**How to complete this task**: Would you copy the lines below exactly and omit the images?

**Given information**:
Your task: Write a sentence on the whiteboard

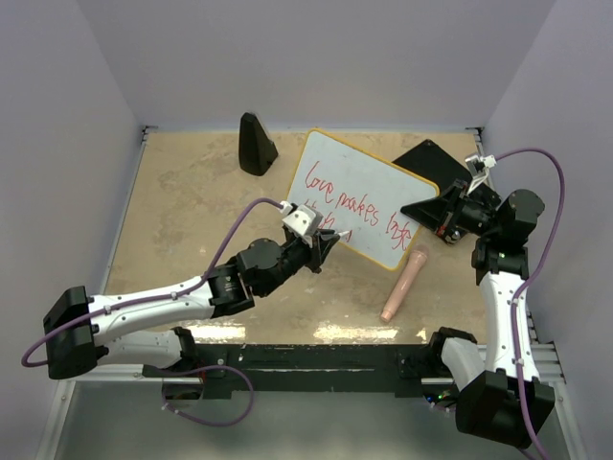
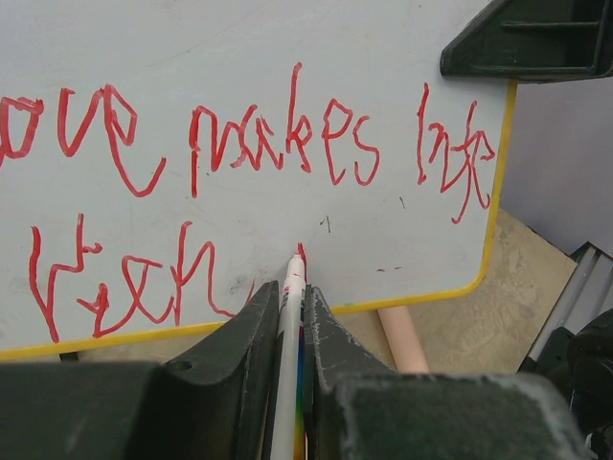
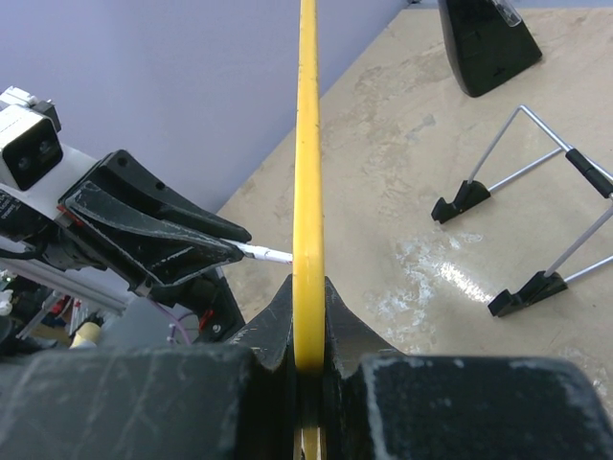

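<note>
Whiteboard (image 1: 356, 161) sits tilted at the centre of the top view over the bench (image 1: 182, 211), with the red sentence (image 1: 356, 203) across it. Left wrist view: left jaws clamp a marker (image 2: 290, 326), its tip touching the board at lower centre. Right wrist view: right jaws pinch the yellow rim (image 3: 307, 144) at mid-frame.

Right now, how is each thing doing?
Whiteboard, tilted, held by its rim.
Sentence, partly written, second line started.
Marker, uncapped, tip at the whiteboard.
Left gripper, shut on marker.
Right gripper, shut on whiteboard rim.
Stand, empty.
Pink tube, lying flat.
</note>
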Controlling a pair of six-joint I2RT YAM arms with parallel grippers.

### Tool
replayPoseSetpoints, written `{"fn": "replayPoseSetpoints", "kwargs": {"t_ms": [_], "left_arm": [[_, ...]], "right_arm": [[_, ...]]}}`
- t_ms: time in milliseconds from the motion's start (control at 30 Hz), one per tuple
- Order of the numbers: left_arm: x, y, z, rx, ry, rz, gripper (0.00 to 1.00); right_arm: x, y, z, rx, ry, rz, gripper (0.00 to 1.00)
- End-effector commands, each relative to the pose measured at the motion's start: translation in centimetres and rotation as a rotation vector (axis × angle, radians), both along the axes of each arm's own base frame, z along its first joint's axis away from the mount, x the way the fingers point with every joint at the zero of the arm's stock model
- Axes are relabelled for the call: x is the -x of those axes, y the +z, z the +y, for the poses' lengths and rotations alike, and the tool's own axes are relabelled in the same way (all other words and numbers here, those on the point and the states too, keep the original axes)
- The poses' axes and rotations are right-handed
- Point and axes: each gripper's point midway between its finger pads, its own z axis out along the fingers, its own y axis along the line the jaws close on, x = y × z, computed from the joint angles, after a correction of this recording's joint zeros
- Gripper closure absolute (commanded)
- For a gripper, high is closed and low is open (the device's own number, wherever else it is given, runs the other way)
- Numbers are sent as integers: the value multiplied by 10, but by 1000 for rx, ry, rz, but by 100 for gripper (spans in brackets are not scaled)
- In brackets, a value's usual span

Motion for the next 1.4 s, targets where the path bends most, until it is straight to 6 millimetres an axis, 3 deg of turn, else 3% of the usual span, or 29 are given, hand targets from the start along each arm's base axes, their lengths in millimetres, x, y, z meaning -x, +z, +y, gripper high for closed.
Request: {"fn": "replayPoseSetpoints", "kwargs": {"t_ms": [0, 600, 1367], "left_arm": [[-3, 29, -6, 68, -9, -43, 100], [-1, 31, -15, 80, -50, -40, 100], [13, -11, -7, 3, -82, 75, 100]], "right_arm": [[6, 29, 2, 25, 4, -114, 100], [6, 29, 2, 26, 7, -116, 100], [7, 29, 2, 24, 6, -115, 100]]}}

**Result of this exercise**:
Your task: Write a sentence on the whiteboard


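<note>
Whiteboard (image 1: 356, 161) sits tilted at the centre of the top view over the bench (image 1: 182, 211), with the red sentence (image 1: 356, 203) across it. Left wrist view: left jaws clamp a marker (image 2: 290, 326), its tip touching the board at lower centre. Right wrist view: right jaws pinch the yellow rim (image 3: 307, 144) at mid-frame.

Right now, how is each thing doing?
Whiteboard, tilted, held by its rim.
Sentence, partly written, second line started.
Marker, uncapped, tip at the whiteboard.
Left gripper, shut on marker.
Right gripper, shut on whiteboard rim.
Stand, empty.
Pink tube, lying flat.
</note>
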Controlling a pair of six-joint I2RT YAM arms with parallel grippers.

### Tool
replayPoseSetpoints, written `{"fn": "replayPoseSetpoints", "kwargs": {"t_ms": [_], "left_arm": [[_, ...]], "right_arm": [[_, ...]]}}`
- t_ms: time in milliseconds from the motion's start (control at 30 Hz), one per tuple
- Order of the numbers: left_arm: x, y, z, rx, ry, rz, gripper (0.00 to 1.00); right_arm: x, y, z, rx, ry, rz, gripper (0.00 to 1.00)
- End-effector commands, each relative to the pose measured at the motion's start: translation in centimetres and rotation as a rotation vector (axis × angle, radians), both along the axes of each arm's own base frame, z along its first joint's axis away from the mount, x the way the fingers point with every joint at the zero of the arm's stock model
- Axes are relabelled for the call: x is the -x of those axes, y the +z, z the +y, for the poses' lengths and rotations alike, and the tool's own axes are relabelled in the same way (all other words and numbers here, those on the point and the states too, keep the original axes)
- The poses' axes and rotations are right-handed
- Point and axes: each gripper's point midway between its finger pads, its own z axis out along the fingers, its own y axis along the line the jaws close on, x = y × z, computed from the joint angles, after a correction of this recording's joint zeros
- Gripper closure absolute (commanded)
- For a gripper, high is closed and low is open (the device's own number, wherever else it is given, runs the other way)
- Numbers are sent as integers: the value multiplied by 10, but by 1000 for rx, ry, rz, but by 100 for gripper (spans in brackets are not scaled)
- In brackets, a value's usual span

Motion for the next 1.4 s, targets where the path bends most, until it is straight to 6 millimetres an axis, 3 deg of turn, else 3% of the usual span, or 29 are given, hand targets from the start along each arm's base axes, their lengths in millimetres, x, y, z meaning -x, +z, +y, gripper high for closed.
Request: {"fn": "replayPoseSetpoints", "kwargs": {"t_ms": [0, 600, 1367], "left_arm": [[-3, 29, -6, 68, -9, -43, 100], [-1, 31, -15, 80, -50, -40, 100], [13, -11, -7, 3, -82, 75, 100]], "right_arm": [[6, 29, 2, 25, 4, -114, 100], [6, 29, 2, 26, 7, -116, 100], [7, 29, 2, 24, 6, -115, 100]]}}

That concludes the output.